Oxford University Press's
Academic Insights for the Thinking World

DSM-5: two years since publication

It is now two years since the publication of DSM-5. As one might expect when a widely used manual is revised, some mental health clinicians were worried they would have to learn diagnosis from scratch. But the idea that the fifth edition would be a “paradigm shift” for psychiatry turned out to be hype. Few revisions were really major, although practitioners have to become familiar with some new terminology (such as somatic symptom disorder, neurocognitive disorder, or intellectual deficiency).
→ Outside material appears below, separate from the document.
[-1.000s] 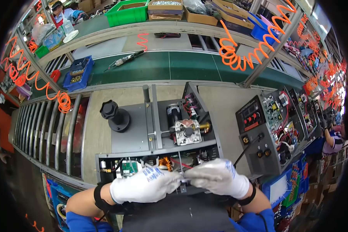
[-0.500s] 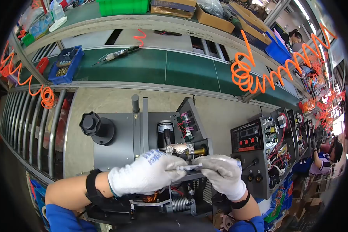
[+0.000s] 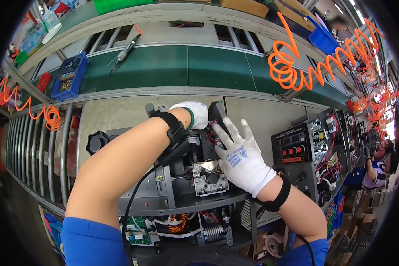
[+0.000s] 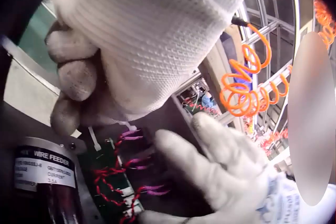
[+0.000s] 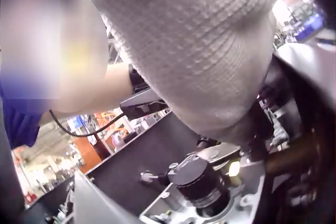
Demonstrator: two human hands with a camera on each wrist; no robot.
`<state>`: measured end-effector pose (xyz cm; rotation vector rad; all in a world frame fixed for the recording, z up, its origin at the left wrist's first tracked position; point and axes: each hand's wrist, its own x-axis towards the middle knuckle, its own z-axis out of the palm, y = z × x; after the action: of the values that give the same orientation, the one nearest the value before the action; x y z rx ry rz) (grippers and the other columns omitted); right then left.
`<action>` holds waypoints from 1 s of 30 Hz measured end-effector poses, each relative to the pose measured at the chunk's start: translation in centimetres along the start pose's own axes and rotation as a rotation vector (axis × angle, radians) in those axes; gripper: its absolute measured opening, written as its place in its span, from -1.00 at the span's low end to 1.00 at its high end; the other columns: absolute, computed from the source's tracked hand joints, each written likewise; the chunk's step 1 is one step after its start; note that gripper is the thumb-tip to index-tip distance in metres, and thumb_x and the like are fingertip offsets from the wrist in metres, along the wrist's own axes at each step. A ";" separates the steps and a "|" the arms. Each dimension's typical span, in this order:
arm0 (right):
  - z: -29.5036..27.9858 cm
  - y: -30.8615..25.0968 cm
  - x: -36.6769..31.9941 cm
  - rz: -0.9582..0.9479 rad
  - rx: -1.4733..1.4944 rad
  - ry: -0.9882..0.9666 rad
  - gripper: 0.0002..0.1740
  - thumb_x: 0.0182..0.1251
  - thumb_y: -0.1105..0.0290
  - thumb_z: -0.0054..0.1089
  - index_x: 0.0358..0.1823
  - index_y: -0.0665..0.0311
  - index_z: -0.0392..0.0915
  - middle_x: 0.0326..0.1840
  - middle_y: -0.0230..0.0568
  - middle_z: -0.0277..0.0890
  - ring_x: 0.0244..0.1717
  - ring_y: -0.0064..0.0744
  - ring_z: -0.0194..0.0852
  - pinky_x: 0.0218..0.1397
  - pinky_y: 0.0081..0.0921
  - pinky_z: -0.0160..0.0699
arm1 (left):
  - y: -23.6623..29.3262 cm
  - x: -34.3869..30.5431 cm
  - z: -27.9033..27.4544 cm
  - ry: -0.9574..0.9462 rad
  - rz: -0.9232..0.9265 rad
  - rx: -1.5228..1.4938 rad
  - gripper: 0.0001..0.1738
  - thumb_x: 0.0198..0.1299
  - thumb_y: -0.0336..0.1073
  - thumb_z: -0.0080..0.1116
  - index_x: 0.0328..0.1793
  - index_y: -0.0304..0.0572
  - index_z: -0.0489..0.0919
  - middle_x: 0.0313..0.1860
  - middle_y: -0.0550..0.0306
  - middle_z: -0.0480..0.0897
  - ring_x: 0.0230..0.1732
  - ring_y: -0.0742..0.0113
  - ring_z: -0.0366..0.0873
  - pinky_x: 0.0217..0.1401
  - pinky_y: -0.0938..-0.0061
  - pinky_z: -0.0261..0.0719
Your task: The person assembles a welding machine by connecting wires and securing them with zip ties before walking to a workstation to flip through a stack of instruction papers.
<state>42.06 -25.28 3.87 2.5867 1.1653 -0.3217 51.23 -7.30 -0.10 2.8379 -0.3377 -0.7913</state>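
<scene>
My gloved left hand point(image 3: 195, 114) reaches to the back of the open grey machine, its fingers curled over the inner side of an upright dark panel point(image 3: 217, 110). A thin white strip point(image 4: 95, 139) shows just below those fingers; I cannot tell what they hold. On the panel sits a green circuit board with red wires point(image 4: 105, 174) and purple sleeves point(image 4: 155, 189). My gloved right hand point(image 3: 246, 162) lies with spread fingers along the panel. Nearby are the black wire feeder motor point(image 4: 44, 174) and the silver feed block with its black knob point(image 3: 212, 178).
A copper coil point(image 3: 178, 224) and boards sit in the machine's front compartment. A black spool hub point(image 3: 97, 142) stands to the left. Further machines with a control panel point(image 3: 292, 144) line the right. Orange air hoses point(image 3: 283, 66) hang overhead; a blue parts bin point(image 3: 70, 77) rests on the green belt.
Both hands have left the front compartment, where they met around a small pale piece. The left hand moved up and away to the rear panel; the right hand spread its fingers beside it.
</scene>
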 end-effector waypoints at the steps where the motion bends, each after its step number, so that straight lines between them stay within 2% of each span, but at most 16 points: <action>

Some unanswered questions remain. Just as DSM-5 was published in the spring of 2013, Thomas Insel, Director of the National Institute for Mental Health (NIMH), attacked it, declaring that “psychiatry deserves better.” So what did Insel propose instead? The ensuing controversy gave him the opportunity to promote his own system, the Research Domains Criteria (RDoC). This model, although hardly ready for use in clinical practice, will be required as a framework for all NIMH grant applications. RDoC is an interesting but speculative system that aims to reduce all mental disorders to problems in the “connectome,” i.e., how neurons are wired up. Some consider RDoC visionary, while others think it will add little to the understanding of mental illness. We had similar hopes for the Genome Project, and they were disappointed.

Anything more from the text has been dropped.